REP. JOHN TANNER (D-TN): “I am unconvinced that the long-term trend of rising health care costs is adequately addressed and am therefore unable to support the legislation.” (Rep. John Tanner, Statement, 3/21/10)

REP. GLENN NYE (D-VA): “I am not convinced it will effectively reduce the cost of health care for families and small businesses.” (First-term Democrat Nye voting against health care bill,” Virginian Pilot, 03/21/10)

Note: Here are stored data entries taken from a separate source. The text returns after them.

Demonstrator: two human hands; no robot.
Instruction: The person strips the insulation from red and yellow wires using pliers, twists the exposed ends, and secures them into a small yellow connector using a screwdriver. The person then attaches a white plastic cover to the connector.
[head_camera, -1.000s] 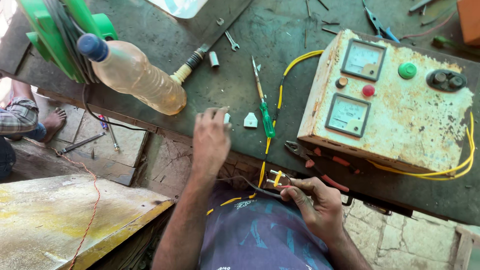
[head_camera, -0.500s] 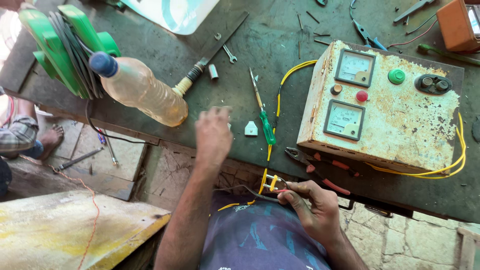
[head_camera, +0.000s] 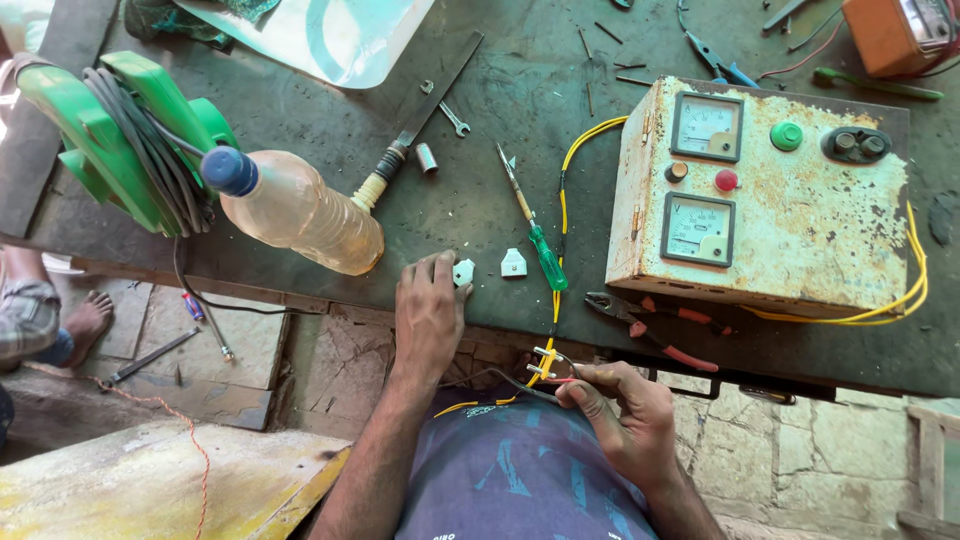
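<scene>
Since the earlier frame the left hand (head_camera: 428, 318) has dropped back toward the near edge of the bench and settled on one of the small white plug pieces, while the view itself has slid so the meter box sits further right. Now that hand lies palm down at centre frame, fingers curled, with thumb and fingertips pinching the small white plug piece (head_camera: 463, 272) right at the edge of the dark workbench (head_camera: 300, 110). A second white plug piece (head_camera: 513, 263) lies just beside it to the right, apart from the hand. The right hand (head_camera: 620, 415), lower centre, is closed around a bundle of thin wires (head_camera: 520, 385), holding up a yellow plug core with brass pins (head_camera: 545, 362) between thumb and forefinger, below the bench edge and over the person's lap. A yellow cable (head_camera: 562, 200) runs up from there to a rusted cream control box (head_camera: 770, 200) with two meters, a green button and a red one, at right of frame. A green-handled screwdriver (head_camera: 535, 230) lies beside the cable, and red-handled pliers (head_camera: 650, 320) rest near the box's lower left corner. To the left, a plastic bottle of pale liquid with a blue cap (head_camera: 295, 210) lies on its side against a green tool wrapped in grey cord (head_camera: 130, 140). At far left, below the bench, another person's bare foot (head_camera: 85, 320) shows.
</scene>
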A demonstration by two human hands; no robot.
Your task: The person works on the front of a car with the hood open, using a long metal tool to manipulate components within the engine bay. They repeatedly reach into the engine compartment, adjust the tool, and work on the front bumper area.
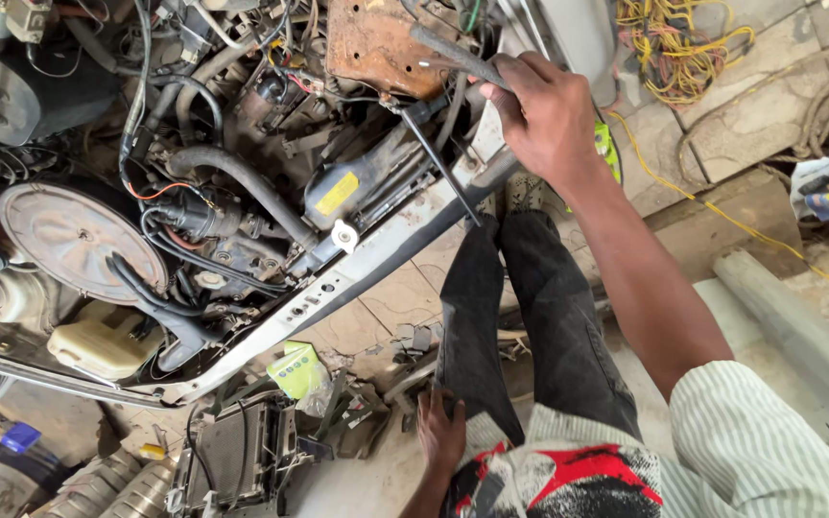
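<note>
Item: my right hand, upper centre of the frame, grip closed round the dark handle of a long ratchet wrench. The wrench shaft ran down and right from the rusty metal plate toward the pale front crossmember of the engine bay.

Item: my left hand, bottom centre, resting against my dark trouser leg; whether its grip held anything, I could not tell.

Item: round air cleaner cover, left of frame, with black hoses beside it.

Item: cream fluid reservoir, lower left, just inside the crossmember.

Item: white cap, centre, by a yellow-labelled dark part.

Item: yellow wire tangle, upper right, on the paved floor.
</note>
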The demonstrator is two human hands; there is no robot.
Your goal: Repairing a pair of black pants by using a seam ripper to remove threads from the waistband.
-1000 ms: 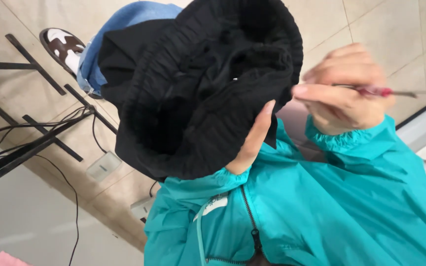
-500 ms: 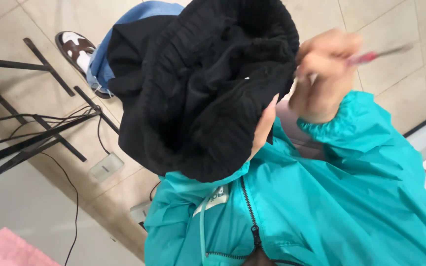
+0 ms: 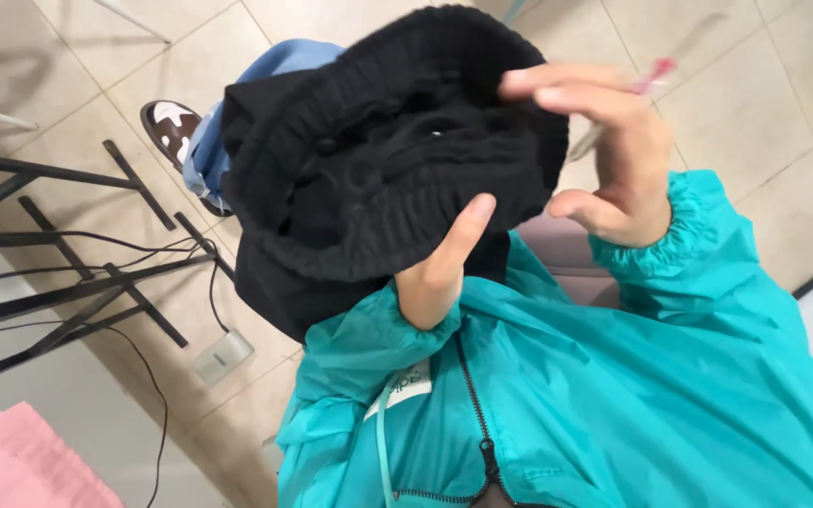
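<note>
Beige floor tiles (image 3: 783, 85) lie below you. Your teal jacket (image 3: 632, 395) fills the lower frame; above it your left hand (image 3: 439, 268) grasps the bunched black garment (image 3: 378, 160), while your right hand (image 3: 604, 155) pinches a thin red-tipped tool (image 3: 646, 80) beside it.

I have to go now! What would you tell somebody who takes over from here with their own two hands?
Left hand: gripping the black ribbed garment from below, thumb up against its gathered band, holding it raised in front of the teal jacket.
Right hand: at the garment's right edge, pinching a thin red-tipped tool; it is blurred, so its kind is unclear.
Done: garment lifted, band turned towards the camera.
Left: whether the tool has gone into the fabric cannot be seen; check first.
</note>
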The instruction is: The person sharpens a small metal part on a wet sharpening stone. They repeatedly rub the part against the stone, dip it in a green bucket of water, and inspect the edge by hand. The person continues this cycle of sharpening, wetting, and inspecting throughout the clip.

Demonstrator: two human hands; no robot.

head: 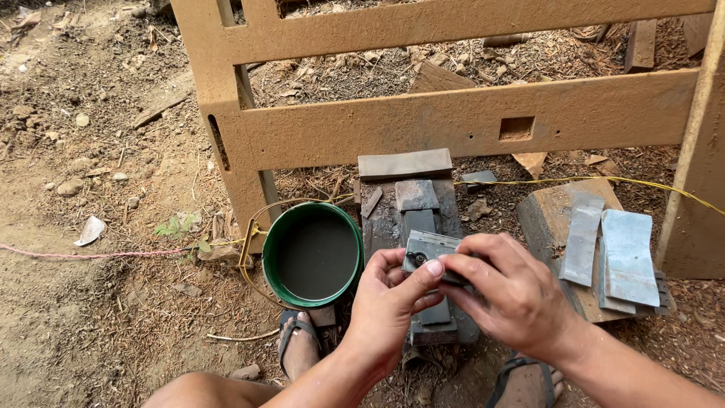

REP. MIKE McINTYRE (D-NC): “Health care reform is needed, but the bill before us is too expensive, does not adequately address rising medical costs and skyrocketing insurance premiums, and tries to do too much too soon. (Press Release, 03/19/10)

REP. JIM MATHESON (D-UT): “I am saddened that the year-long debate on health reform has resulted in legislation that is too expensive, contains too many special deals, does not contain health care costs and will result in increases in health insurance premiums and therefore I will vote against the legislation.” (Press Release, 03/20/10)


REP. DAN BOREN (D-OK): “There is no chance I am voting for this bill because it raises taxes on businesses, creates job-killing mandates, grows the size of government, and cuts services to seniors.” (Rep. Dan Boren, Statement, 2/24/10)

REP. ZACK SPACE (D-OH): "They are opening the door to taxing employee benefits as income, which is going to create, I don’t care how you slice it, a hardship for middle class families that they can’t afford to endure right now." (“Rep. Zack Space to vote against health care bill,” Cleveland Plain Dealer, 03/20/10)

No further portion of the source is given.